Before moving to Georgia, L.W. and his family lived in Virginia. Through Virginia's Medicaid program, L.W. received 96 hours of care per week—56 hours per week of private nursing services, and 40 hours per week of Consumer Directed Care. Under Virginia's Consumer Directed Care program, the state paid L.W.’s mother to care for L.W.; Georgia does not have a similar program.
Shortly after moving to Georgia in March 2023, L.W.’s mother applied under GAPP for L.W. to receive 56 hours per week of private nursing services. In June 2023, Alliant approved L.W. for 21 hours per week of nursing services. In its approval letter, Alliant noted that its determination was “based on [L.W.’s] current medically necessary needs,” which include “[G]-tube feedings, glucose monitoring, and medication administration.” Doc. 7-3 at 2. Alliant's review concluded, “[t]he hours allotted should meet HIS needs.” Id. The letter did not provide any further justification for its determination that 21 hours per week was sufficient to correct or ameliorate L.W.’s condition.
In January 2024, L.W.’s mother (through L.W.’s treating physician, Dr. Neena Champaigne) requested an increase in L.W.’s nursing hours from 21 hours per week to 40 hours per week. In support of the request, Dr. Champaigne submitted a letter that outlined L.W.’s condition and his required treatment regime. The letter stated that additional nursing hours are “needed to assist with preparation and administration of metabolic formula, management and cleaning of G-tube site and supplies, assessment of tube feeding tolerance, and responding to borderline glucose levels for hypoglycemia prevention.” Doc. 6-1 at 9. The letter explained that L.W.’s parents were providing unsustainable levels of care to make up for the lack of nursing hours.

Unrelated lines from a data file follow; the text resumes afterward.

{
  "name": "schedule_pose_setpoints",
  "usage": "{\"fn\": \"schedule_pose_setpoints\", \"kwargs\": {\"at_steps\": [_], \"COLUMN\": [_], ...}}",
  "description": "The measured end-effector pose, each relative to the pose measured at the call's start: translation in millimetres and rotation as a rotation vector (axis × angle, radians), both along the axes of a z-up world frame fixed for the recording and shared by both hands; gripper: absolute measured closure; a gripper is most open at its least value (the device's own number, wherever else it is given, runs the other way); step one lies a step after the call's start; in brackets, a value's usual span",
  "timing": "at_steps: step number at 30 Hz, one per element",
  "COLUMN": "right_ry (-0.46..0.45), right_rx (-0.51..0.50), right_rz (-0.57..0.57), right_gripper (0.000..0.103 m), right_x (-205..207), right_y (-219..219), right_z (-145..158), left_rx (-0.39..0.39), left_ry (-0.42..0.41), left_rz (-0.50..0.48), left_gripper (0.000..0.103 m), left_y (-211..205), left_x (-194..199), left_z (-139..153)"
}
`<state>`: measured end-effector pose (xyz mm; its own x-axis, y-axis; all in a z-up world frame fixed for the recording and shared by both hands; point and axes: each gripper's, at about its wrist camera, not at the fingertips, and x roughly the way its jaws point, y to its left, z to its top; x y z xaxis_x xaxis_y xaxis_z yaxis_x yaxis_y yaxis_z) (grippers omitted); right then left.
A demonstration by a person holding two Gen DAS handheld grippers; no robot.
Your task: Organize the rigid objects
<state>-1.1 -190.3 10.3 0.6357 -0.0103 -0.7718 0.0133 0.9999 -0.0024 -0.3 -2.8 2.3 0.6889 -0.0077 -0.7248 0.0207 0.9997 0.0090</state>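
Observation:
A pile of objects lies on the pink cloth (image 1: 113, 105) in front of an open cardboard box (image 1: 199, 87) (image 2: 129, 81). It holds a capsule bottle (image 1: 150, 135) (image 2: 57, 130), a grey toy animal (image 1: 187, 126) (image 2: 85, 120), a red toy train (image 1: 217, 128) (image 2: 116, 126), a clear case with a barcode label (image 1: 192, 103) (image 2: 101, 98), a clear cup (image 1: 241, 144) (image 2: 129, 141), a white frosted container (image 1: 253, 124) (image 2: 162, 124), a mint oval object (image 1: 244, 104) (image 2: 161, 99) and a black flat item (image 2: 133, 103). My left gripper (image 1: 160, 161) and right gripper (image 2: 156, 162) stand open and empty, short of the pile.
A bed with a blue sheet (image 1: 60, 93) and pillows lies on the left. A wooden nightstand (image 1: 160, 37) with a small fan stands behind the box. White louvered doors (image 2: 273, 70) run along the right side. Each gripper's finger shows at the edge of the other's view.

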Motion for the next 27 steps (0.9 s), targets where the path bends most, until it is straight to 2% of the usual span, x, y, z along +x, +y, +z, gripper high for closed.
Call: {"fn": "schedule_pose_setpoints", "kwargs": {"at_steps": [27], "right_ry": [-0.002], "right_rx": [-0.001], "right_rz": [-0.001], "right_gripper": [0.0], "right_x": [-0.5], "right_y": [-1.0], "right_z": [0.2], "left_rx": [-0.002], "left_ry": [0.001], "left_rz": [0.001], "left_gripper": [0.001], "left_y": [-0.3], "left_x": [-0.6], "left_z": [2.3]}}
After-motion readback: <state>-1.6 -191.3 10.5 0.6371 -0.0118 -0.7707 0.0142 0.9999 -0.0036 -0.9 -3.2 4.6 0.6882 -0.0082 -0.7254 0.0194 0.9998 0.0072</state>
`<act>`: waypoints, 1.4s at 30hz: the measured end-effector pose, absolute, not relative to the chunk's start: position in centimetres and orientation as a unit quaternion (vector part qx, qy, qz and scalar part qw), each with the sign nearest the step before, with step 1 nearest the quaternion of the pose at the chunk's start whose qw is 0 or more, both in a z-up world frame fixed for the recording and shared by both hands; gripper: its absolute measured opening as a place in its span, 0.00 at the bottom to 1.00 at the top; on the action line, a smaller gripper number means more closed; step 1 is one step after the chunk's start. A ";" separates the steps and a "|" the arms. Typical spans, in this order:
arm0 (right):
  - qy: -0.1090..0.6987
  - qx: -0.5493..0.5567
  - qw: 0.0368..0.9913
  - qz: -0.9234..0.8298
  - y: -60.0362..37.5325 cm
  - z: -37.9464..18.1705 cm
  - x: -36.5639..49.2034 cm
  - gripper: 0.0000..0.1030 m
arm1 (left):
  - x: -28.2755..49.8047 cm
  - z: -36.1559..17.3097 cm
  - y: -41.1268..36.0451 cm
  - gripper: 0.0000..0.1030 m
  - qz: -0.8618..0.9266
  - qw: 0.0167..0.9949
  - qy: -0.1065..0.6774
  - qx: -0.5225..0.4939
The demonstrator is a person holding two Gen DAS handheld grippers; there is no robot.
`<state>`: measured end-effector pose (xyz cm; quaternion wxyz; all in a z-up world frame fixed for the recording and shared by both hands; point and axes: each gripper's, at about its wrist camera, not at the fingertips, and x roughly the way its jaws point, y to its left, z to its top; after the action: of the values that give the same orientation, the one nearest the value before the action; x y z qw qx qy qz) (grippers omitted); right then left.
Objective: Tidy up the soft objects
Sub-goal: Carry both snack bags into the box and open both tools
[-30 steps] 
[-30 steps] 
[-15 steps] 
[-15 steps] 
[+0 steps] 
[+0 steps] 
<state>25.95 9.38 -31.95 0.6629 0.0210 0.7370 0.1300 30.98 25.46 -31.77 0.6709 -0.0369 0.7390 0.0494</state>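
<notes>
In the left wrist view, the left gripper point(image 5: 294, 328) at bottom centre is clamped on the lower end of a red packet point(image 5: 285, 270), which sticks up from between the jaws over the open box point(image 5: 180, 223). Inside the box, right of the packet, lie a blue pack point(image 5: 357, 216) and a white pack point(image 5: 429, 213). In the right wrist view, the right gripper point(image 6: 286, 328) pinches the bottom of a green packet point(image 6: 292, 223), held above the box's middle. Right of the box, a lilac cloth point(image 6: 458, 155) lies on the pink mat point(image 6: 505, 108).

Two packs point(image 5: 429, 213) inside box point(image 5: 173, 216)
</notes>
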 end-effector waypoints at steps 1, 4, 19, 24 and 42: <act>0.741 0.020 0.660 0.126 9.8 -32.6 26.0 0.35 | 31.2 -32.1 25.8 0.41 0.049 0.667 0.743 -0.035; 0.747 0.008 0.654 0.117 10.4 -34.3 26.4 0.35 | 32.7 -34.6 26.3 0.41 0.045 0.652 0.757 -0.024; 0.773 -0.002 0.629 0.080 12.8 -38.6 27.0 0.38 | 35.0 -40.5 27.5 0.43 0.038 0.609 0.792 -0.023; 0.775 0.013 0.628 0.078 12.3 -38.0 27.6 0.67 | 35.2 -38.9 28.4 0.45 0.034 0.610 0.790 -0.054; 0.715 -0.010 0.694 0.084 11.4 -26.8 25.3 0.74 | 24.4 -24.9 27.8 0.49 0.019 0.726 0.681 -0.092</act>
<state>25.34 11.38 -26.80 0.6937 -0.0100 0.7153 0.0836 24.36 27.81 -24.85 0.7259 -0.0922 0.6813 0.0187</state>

Alliant summarily denied L.W.’s change request. According to Alliant's explanation, the request failed to demonstrate a change in L.W.’s medical condition, which the GAPP manual requires to justify increasing the allocation of skilled nursing services.
In March 2024, L.W.’s mother, still through Dr. Champaigne, again requested an increase in L.W.’s skilled nursing hours—this time, from 21 hours per week to 100 hours per week. Dr. Champaigne's revised letter once again discussed L.W.’s condition and explained his treatment requirements. It also elaborated upon the unsustainability of L.W.’s parents continuing to make up for otherwise insufficient nursing care and the continued risks of inadequate nursing hours on L.W.’s health.

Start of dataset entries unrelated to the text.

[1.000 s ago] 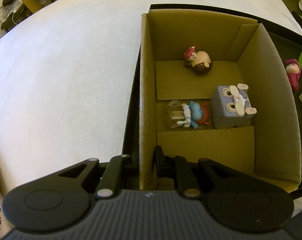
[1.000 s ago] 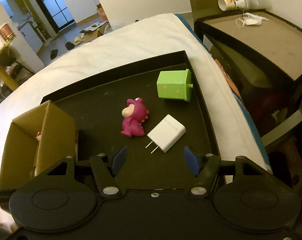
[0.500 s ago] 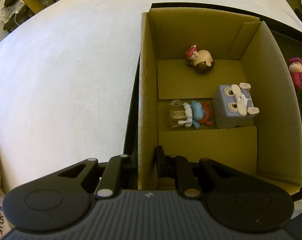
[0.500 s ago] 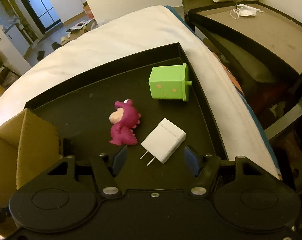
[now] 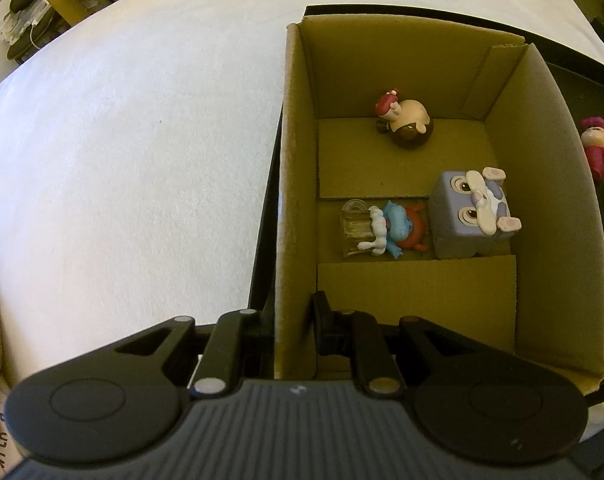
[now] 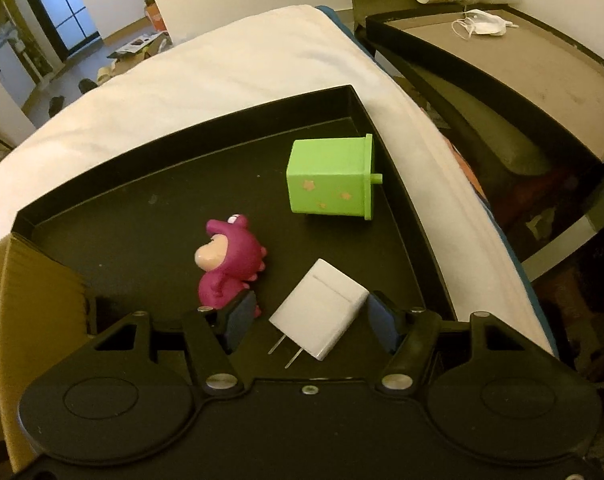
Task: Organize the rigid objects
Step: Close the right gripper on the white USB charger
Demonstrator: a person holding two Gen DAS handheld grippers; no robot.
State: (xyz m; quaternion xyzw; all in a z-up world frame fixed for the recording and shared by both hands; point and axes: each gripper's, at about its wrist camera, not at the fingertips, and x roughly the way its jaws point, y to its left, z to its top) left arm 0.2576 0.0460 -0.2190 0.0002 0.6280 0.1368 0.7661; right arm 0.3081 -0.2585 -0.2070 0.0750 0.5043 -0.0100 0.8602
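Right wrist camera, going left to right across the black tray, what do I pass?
cardboard box → magenta dinosaur figure → white charger plug → green cube box

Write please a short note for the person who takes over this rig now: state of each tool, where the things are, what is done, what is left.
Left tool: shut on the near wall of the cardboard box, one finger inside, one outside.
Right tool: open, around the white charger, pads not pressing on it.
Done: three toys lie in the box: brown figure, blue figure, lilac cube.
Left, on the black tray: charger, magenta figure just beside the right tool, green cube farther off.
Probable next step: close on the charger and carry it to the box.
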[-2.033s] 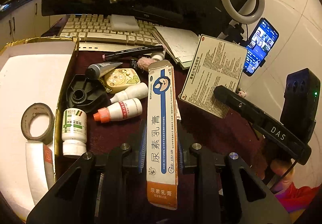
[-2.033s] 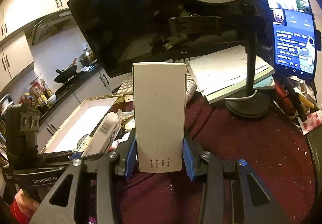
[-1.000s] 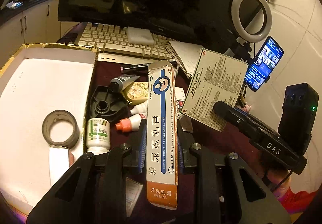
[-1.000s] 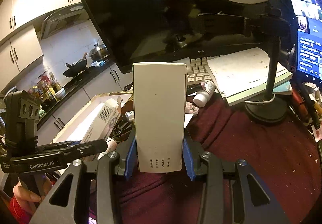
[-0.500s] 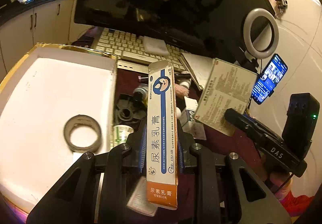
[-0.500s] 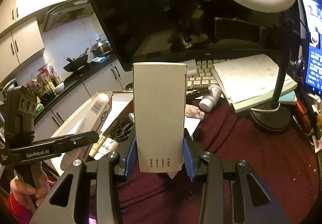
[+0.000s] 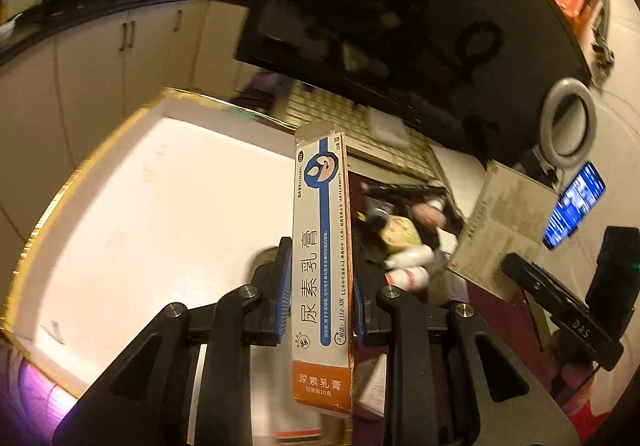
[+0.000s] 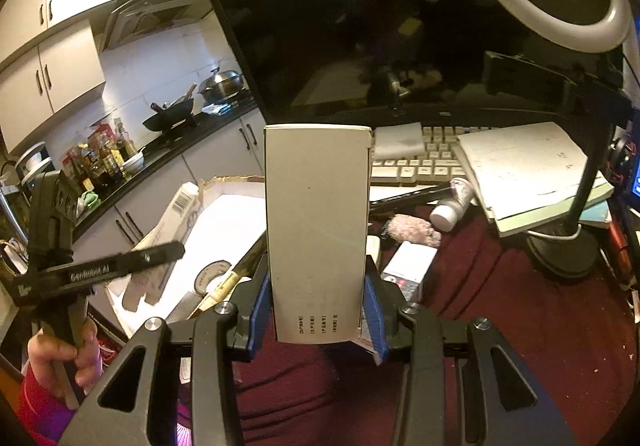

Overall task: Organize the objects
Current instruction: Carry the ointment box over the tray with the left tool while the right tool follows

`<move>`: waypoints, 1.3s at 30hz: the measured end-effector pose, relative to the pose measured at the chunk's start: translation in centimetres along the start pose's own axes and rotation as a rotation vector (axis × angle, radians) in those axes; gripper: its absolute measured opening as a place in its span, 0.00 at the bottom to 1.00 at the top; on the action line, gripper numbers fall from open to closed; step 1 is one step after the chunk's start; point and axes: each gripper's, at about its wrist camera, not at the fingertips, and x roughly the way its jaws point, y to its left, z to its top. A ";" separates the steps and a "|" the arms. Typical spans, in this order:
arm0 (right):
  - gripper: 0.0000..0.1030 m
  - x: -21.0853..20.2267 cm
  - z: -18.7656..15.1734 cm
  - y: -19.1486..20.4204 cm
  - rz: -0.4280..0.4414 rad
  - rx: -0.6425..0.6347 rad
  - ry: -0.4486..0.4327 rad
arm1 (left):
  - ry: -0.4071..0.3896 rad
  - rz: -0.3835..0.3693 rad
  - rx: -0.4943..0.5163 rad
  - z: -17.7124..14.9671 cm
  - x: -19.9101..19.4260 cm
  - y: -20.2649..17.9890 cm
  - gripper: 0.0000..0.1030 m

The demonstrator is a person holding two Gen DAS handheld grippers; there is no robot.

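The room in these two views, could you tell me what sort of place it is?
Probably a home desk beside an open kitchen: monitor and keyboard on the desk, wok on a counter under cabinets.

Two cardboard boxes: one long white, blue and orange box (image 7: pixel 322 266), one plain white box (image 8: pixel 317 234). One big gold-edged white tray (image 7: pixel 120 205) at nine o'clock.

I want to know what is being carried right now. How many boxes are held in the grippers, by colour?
Blue, white and orange box, in the left gripper: 1
Plain white box, in the right gripper: 1
Total: 2
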 end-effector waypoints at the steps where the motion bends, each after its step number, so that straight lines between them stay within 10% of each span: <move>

Alliant denied the 100-hour change request in accordance with the GAPP Manual. The denial letter did not discuss how Alliant arrived at its determination that 21 hours per week of skilled nursing services would satisfy the Medicaid Act's requirement that the care correct or ameliorate L.W.’s condition, nor did it respond to the substance of Dr. Champaigne's letter outlining the medical necessity for additional hours of care. Instead, the letter incorrectly stated that the request was for 40 hours per week of skilled nursing (it was for 100 hours per week), that L.W. had been previously approved for 21 hours per week of “personal support services” (L.W. had been previously approved for 21 hours per week of private nursing services), and that L.W. required insulin injections (in fact, insulin injections could kill L.W.).
Over the months that L.W.’s parents and physician were asking Georgia to increase L.W.’s nursing hours, L.W.’s parents managed to keep L.W. alive. But their success came at a tremendous cost to L.W.’s parents and L.W.’s health. For example, L.W.’s mother regularly experienced sleep deprivation, impacting her attentiveness, alertness, and ability to care for L.W. She often slept through alarms set to wake her up for L.W.’s feeds in the middle of the night, and several times she awoke to find L.W.’s glucose readings dangerously low. At one point, when his parents could not maintain his glucose levels, L.W. required emergency treatment, leading to hospitalization for about one week.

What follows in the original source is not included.